A hemostasiogram, or hemostasis test, is a blood test whose purpose is to identify disturbances in the functioning of the circulatory system, in particular in the process of blood clotting. The human body is designed in such a way that hemostasis maintains blood, as a substance, in a liquid state. But in case of damage to the vessels through which blood is transported, the same system triggers a mechanism to stop bleeding, which is called blood clotting.
Impaired hemostasis can lead to serious problems; this diagnosis in Yeysk is available for medical examination both with and without a doctor’s prescription.
Indications for hemostasis analysis
A bleeding disorder is primarily a serious contraindication for any surgery, so a hemostasis test is required before surgery. This diagnosis is also necessary for pregnant women, since during childbirth, a blood clotting disorder can pose a threat to the woman’s life. In addition, the doctor can prescribe this diagnosis in Yeysk for the following indications:
- Moderate to severe liver diseases: the liver is a hematopoietic organ.
- Diseases of the endocrine system: the blood clotting process is affected by the level of hormones.
- Pathologies of the cardiovascular and urinary systems.
- Autoimmune diseases.
A doctor may prescribe this type of laboratory diagnostics in cases where the patient has frequent nosebleeds, bleeding gums, bruises and hematomas even from a minor mechanical impact (minor bruise, pressure). For varicose veins, this test is also prescribed, as it allows us to identify the likelihood of a blood clot.
Physiology
Extravascular tissue, the vessel wall, plasma coagulation factors, platelets and other blood cells take part in the process of Hemostasis. An important role in G. belongs to physiologically active substances (adrenaline, norepinephrine, serotonin, etc.), local changes in ionic ratios, blood pH, and zeta potential (the potential difference between the dispersed phase and the dispersed medium, platelets and the vascular wall).

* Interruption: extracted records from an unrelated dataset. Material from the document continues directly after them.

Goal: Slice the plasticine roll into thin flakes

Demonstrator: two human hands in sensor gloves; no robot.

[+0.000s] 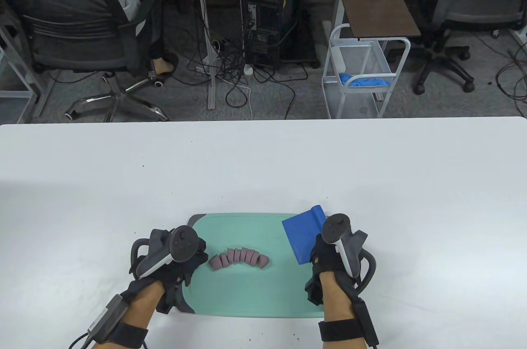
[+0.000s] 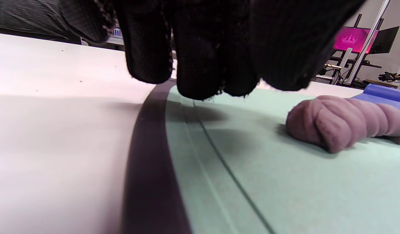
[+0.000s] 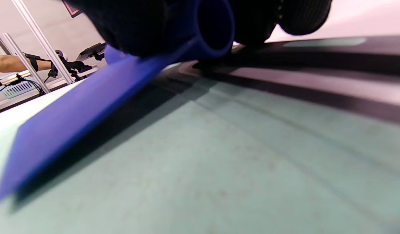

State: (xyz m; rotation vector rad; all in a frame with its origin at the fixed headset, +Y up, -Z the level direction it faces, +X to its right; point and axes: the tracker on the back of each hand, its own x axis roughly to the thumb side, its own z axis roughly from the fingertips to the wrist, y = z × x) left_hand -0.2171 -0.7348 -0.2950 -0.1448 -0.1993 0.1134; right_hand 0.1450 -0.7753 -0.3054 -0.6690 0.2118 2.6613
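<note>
- Two gloved hands work over a green cutting mat (image 1: 247, 295) lying at the near edge of the white desk (image 1: 263, 159).
- Plasticine roll (image 1: 239, 259): purple, already cut into approx. ten slices that lean on one another in a shallow arc; lies on the mat, left of centre. In the left wrist view the roll (image 2: 346, 122) shows as stacked, overlapping slices resting flat on the mat.
- Left hand (image 1: 181, 260): sits over the mat's left edge, just left of the roll's end, apart from it. Its fingers (image 2: 200, 65) hang curled downward together, tips near the mat's dark rim (image 2: 148, 156); nothing is gripped. Whether the tips touch the mat cannot be told.
- Right hand (image 1: 329, 258): over the mat's right edge, holds a blue scraper (image 1: 302, 238) by its rolled handle. In the right wrist view the fingers (image 3: 138, 29) wrap closed around the tubular handle of the scraper (image 3: 89, 117), and the flat blade slopes down to the left, its lower edge close above the mat (image 3: 219, 162).
- Scraper vs. roll: well apart; blade lies toward the mat's far right corner, tilted.
- Bkgd.: office chairs, cables, a white wire cart (image 1: 362, 73) beyond the desk.
</note>
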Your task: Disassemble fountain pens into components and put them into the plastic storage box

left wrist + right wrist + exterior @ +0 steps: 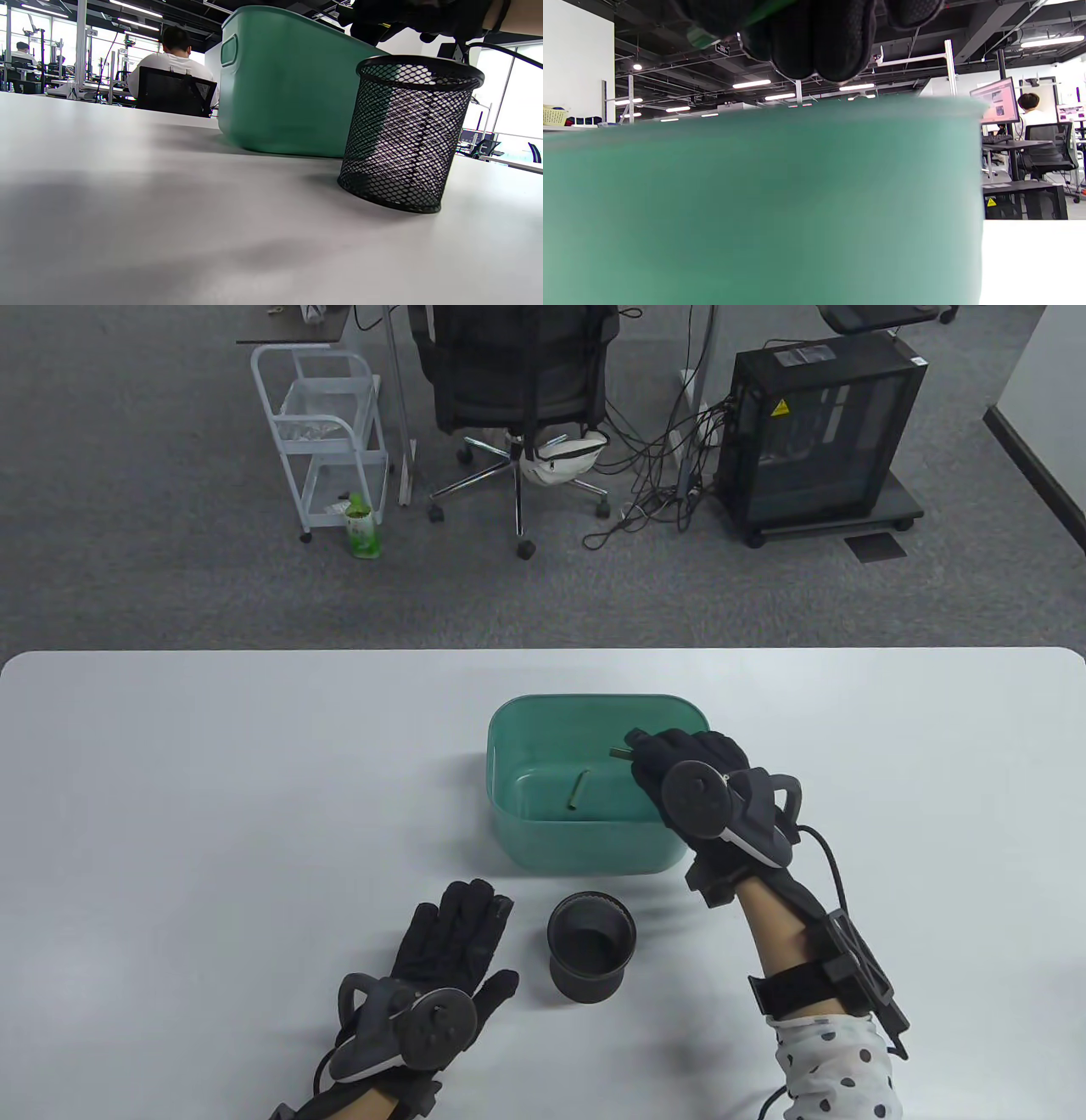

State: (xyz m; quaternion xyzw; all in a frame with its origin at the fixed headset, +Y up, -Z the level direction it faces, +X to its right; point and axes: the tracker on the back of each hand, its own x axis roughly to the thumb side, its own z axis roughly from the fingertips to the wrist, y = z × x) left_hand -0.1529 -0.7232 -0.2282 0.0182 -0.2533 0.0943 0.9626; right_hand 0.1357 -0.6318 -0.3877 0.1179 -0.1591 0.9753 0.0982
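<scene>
Left hand (450, 954): flat, palm down, fingers straight and together, thumb out to the side. Right hand (691, 780): raised, forearm angled forward, fingers curled, pinching a small pen part (618, 752) at the fingertips.

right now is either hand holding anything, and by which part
The right hand holds a small olive-green pen part over the green box, gripped at one end; its other end pokes out past the fingers. The left hand lies flat on the table, holding nothing.
</scene>
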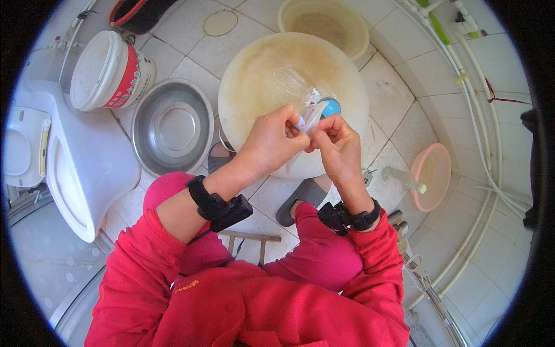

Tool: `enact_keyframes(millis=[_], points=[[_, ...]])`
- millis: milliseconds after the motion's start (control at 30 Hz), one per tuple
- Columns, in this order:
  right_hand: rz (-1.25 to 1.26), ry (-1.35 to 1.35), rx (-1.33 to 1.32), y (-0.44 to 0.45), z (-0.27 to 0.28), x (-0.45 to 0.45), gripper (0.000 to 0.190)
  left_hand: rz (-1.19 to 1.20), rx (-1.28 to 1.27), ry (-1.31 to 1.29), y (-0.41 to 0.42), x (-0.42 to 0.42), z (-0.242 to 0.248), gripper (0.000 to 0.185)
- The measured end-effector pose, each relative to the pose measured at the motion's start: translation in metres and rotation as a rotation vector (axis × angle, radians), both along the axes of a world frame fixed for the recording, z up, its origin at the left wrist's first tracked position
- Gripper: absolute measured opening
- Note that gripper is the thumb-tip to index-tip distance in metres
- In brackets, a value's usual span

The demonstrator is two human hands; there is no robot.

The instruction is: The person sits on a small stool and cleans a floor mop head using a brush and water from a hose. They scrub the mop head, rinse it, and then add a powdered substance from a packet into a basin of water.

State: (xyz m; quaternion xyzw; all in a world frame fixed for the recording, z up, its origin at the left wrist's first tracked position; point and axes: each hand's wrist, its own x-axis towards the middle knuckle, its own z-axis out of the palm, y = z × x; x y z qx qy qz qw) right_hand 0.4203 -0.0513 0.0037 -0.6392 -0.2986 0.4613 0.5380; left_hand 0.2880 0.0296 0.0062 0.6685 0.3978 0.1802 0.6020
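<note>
Both hands meet over a round, off-white surface (260,95) with yellow-brown stains and a wet-looking shine. Between them is a thin, translucent plastic wrapper (317,113) with small red marks. My left hand (275,136) pinches its left side, where a small pale-blue and white piece (300,124) shows at the fingertips. On the other side, the thumb and fingers of my right hand (340,145) grip the wrapper. Just beyond the right fingers lies a blue, dome-shaped object (331,107) with a dark fringed rim, partly hidden. What the wrapper contains cannot be made out.
A steel basin (145,130) and a lidded white bucket (145,69) with a red band stand left. Behind is a yellowish tub (362,41). To the right, a clear bottle (396,177) leans by a pink basin (444,173). White pipes (477,130) run along the tiled wall.
</note>
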Motion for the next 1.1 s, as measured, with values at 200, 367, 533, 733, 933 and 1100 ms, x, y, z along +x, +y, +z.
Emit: enact_keyframes(millis=[200, 367, 533, 733, 933, 1100], points=[[0.071, -0.033, -0.070, -0.006, -0.002, -0.002, 0.006, -0.100, -0.088, 0.054, -0.005, -0.001, -0.005, 0.018], [0.110, 0.040, -0.100, -0.005, 0.002, 0.000, 0.004, -0.170, 0.025, 0.124, 0.000, -0.003, -0.004, 0.020], [-0.062, -0.054, -0.089, -0.007, 0.007, 0.013, 0.004, -0.036, 0.213, 0.313, 0.023, -0.007, -0.006, 0.027], [-0.101, -0.011, -0.042, -0.008, -0.004, 0.029, 0.003, -0.122, 0.064, 0.087, 0.012, -0.002, 0.000, 0.048], [-0.097, -0.116, 0.030, -0.007, -0.010, 0.032, 0.005, -0.170, 0.201, 0.210, 0.015, -0.001, 0.008, 0.040], [0.033, 0.167, 0.170, -0.010, -0.013, 0.030, 0.032, -0.104, 0.116, 0.124, 0.017, 0.001, 0.008, 0.037]])
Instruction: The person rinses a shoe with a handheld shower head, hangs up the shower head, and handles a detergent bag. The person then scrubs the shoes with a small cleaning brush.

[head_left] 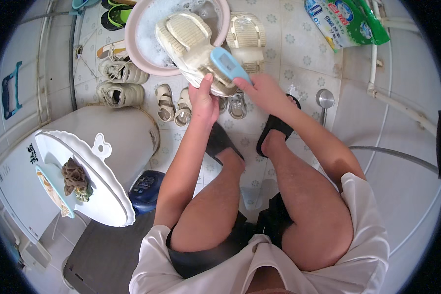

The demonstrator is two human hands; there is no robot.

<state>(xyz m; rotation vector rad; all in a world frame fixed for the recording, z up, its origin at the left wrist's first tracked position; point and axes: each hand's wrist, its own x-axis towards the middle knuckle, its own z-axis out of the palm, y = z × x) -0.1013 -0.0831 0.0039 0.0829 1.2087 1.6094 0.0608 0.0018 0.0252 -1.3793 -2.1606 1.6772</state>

Different tissues surrounding an injured vessel have different thromboplastic activity; biol, the significance of these differences for local G. is not yet clear. As a result of the interaction of tissue and plasma factors of the blood coagulation system, active tissue thromboplastin is formed at the site of damage to the vessel wall, which is included in a chain of subsequent reactions, the final product of which is fibrin. However, tissue thromboplastin (less active than blood thromboplastin) is probably of less importance in G. when large vessels are injured. The tissues surrounding the vessel also provide mechanical resistance to the release of blood from the damaged vessel, thus influencing the amount of blood loss.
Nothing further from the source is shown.